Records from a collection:
· · · · ·

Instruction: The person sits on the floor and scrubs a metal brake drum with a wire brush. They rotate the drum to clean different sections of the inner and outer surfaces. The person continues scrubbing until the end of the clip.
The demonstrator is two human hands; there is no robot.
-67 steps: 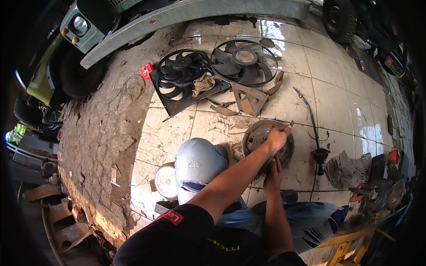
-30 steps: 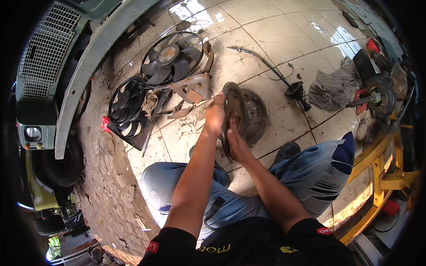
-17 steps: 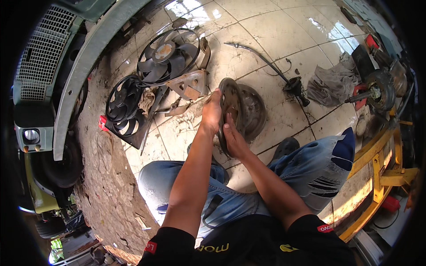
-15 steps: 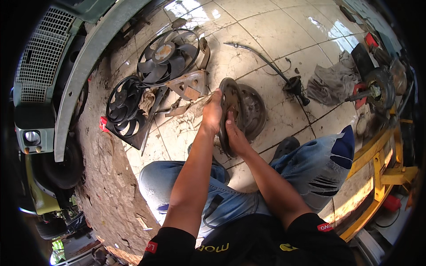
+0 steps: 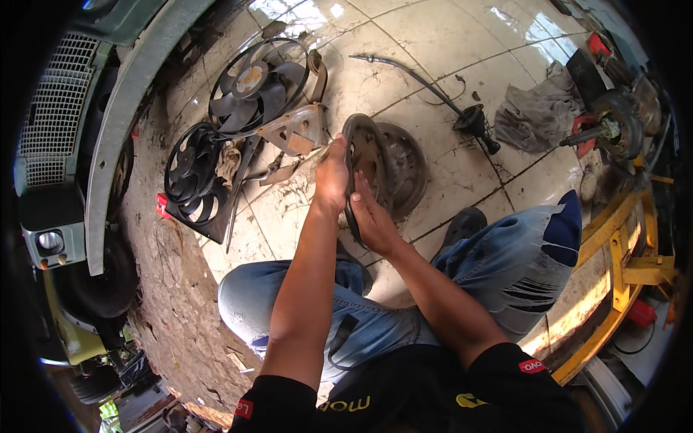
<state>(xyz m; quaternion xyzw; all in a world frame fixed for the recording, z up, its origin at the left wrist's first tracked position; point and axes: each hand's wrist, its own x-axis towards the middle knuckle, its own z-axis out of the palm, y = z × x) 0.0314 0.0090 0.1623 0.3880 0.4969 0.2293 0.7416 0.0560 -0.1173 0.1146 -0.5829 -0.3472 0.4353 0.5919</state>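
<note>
Disc [image 5: 377,169] held steeply tilted, beside a second disc [image 5: 410,173]

The left hand [image 5: 333,175] grips the disc's left edge, its fingers mostly hidden behind the rim. The right hand [image 5: 374,222] is spread fairly flat, fingers nearly straight, laid against the face. The disc is up on edge between the knees, in front of the crouching person; whether its lower rim touches the tiles [image 5: 447,30] cannot be told. It covers the left part of the second disc, a shallow dish with holes in its face; contact between the two is unclear.

Up and left, a fan [image 5: 250,79] sits inside its hoop. Near it, a black shroud [image 5: 216,227] frames dark blades [image 5: 189,160] in round openings, with a crumpled rag [image 5: 229,162] against it. A triangular bracket [image 5: 302,133] lies between fan and disc, and a red item [image 5: 162,206] just beside the shroud.

To the right lie a shaft [image 5: 426,85] with a black boot [image 5: 473,119] and a grey cloth [image 5: 534,112]. Next to the cloth, a round part [image 5: 629,123] holds a greenish core [image 5: 610,130].

At the rim of view, a vehicle's bumper [image 5: 123,137] curves down the left; a yellow frame [image 5: 617,274] stands beyond the right knee [image 5: 530,278].
</note>
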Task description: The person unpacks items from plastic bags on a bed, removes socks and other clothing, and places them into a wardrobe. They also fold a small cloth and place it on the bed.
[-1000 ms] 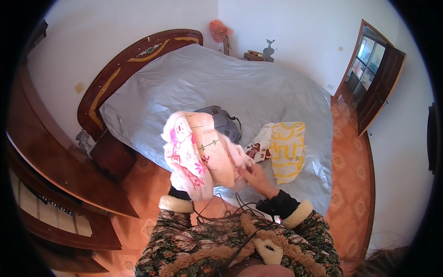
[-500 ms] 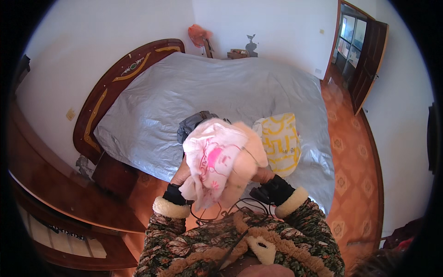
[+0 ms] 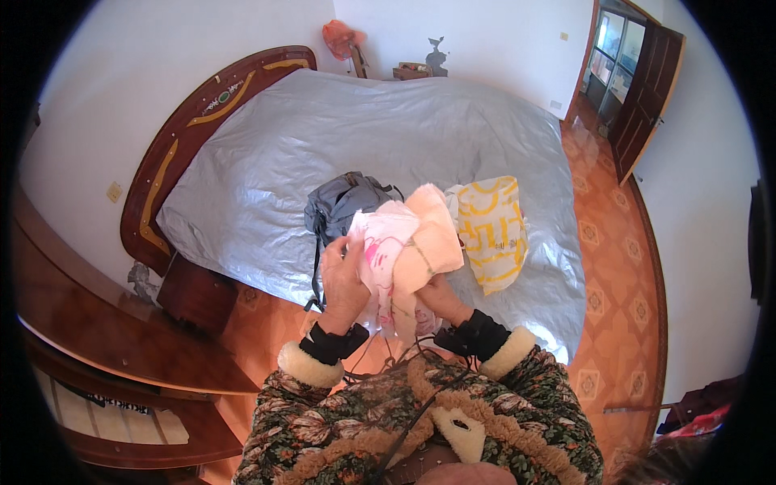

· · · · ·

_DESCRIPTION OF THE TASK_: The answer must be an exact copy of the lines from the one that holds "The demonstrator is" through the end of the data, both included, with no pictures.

_OUTPUT BELOW_:
The demonstrator is two human hands; there is no robot.
-67 steps: 
-30 steps: 
-17 steps: 
-15 steps: 
+0 steps: 
<state>(xyz m; quaternion xyzw; all in a world frame fixed for the recording, z up, its origin at the left wrist's first tracked position; point and axes: each hand's wrist, its own x-axis towards the middle knuckle, its own z-axis out of the palm, y = z × x) 0.0314 0.0090 0.1623 0.3880 0.4969 0.2293 0.7416 0.0560 -0.1173 0.1146 -0.5829 -0.3472 0.4353 0.5919</state>
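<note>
Disc [image 5: 377,169] held steeply tilted, beside a second disc [image 5: 410,173]

The left hand [image 5: 333,175] grips the disc's left edge, its fingers mostly hidden behind the rim. The right hand [image 5: 374,222] is spread fairly flat, fingers nearly straight, laid against the face. The disc is up on edge between the knees, in front of the crouching person; whether its lower rim touches the tiles [image 5: 447,30] cannot be told. It covers the left part of the second disc, a shallow dish with holes in its face; contact between the two is unclear.

Up and left, a fan [image 5: 250,79] sits inside its hoop. Near it, a black shroud [image 5: 216,227] frames dark blades [image 5: 189,160] in round openings, with a crumpled rag [image 5: 229,162] against it. A triangular bracket [image 5: 302,133] lies between fan and disc, and a red item [image 5: 162,206] just beside the shroud.

To the right lie a shaft [image 5: 426,85] with a black boot [image 5: 473,119] and a grey cloth [image 5: 534,112]. Next to the cloth, a round part [image 5: 629,123] holds a greenish core [image 5: 610,130].

At the rim of view, a vehicle's bumper [image 5: 123,137] curves down the left; a yellow frame [image 5: 617,274] stands beyond the right knee [image 5: 530,278].
</note>
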Task description: The person unpacks items from plastic bags on a bed, removes socks and other clothing, and places them into a wardrobe. They also fold a small cloth and place it on the bed.
[-1000 ms] 
[-500 ms] 
[+0 ms] 

No more work is needed for this exercise.